In April, the U.S. Office of Population Affairs (OPA) released updated programmatic requirements for the Title X national family planning program, the first update since 2001.1 Concurrently, and in conjunction with the Centers for Disease Control and Prevention, OPA also released evidence-informed clinical recommendations for family planning services.2 These guidelines are designed to set the standard for U.S. family planning services regardless of whether they are provided in the context of Title X. Publishing clinical guidelines separately from programmatic requirements is a new tactic for the agencies, intended to promote the guidelines’ use by public and private providers nationwide and to ease the process of updating each component.

As in the past, the Title X program requirements lay out the core tenets of Title X: providing accessible, affordable, confidential and high-quality family planning services on a fully voluntary basis. The updated requirements direct grantees to provide a broad range of contraceptive methods to all women, men and adolescents who are seeking such care. Clients must be provided with services regardless of their ability to pay; the lowest income clients must be provided care without charge, and higher income clients must pay according to a sliding fee scale. In addition, the requirements make clear that care for Title X clients must be confidential, and providers must establish protections to ensure that clients’ information is not disclosed without their consent.

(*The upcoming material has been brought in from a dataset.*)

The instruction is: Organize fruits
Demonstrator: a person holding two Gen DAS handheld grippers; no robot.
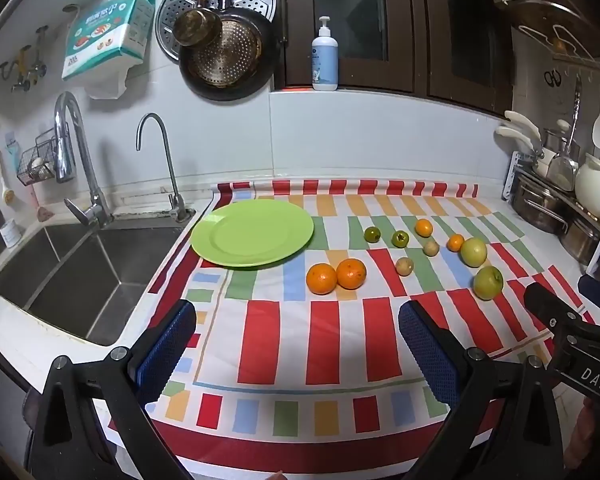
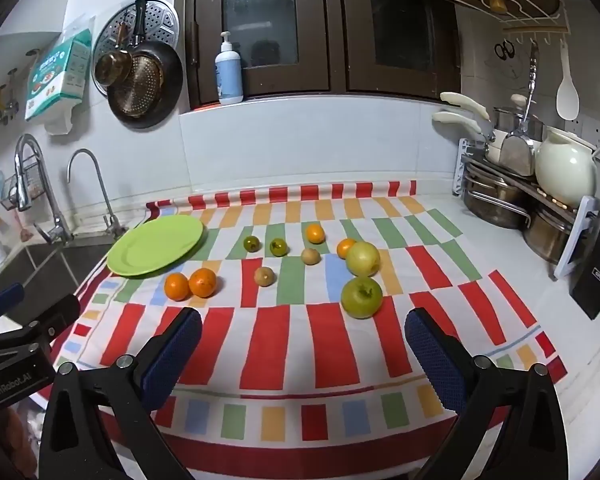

The clinical guidelines define the core services of family planning care, and what a family planning visit should look like. Based on reviews of available scientific evidence and expert recommendations, the guidelines walk through six specific components of family planning (see chart). The guidelines additionally recommend that providers use family planning visits to offer several related preventive health services, such as screening for breast and cervical cancer; they also recommend offering other general preventive care, either on-site or by referral.

One area of emphasis in the guidelines is the type of information that should be provided to clients in the course of contraceptive counseling. This counseling should stress information about contraceptive method effectiveness, which is critical for clients to make informed decisions about which method is best for them. Providers are also encouraged to incorporate information about proper use, ancillary benefits, side effects and STI protection or lack thereof.

Not every health care provider offers preconception care and basic infertility services as routine parts of family planning, but the guidelines make clear that they should. Preconception care is defined to include a range of preventive services—such as screening for intimate partner violence, for alcohol, drug and tobacco use, and for hypertension and diabetes—meant to improve the health of the client and reduce adverse pregnancy outcomes. The guidelines recommend that basic infertility care include screening for causes of infertility among both female and male clients reporting difficulty conceiving, as well as appropriate referrals for further diagnosis and treatment.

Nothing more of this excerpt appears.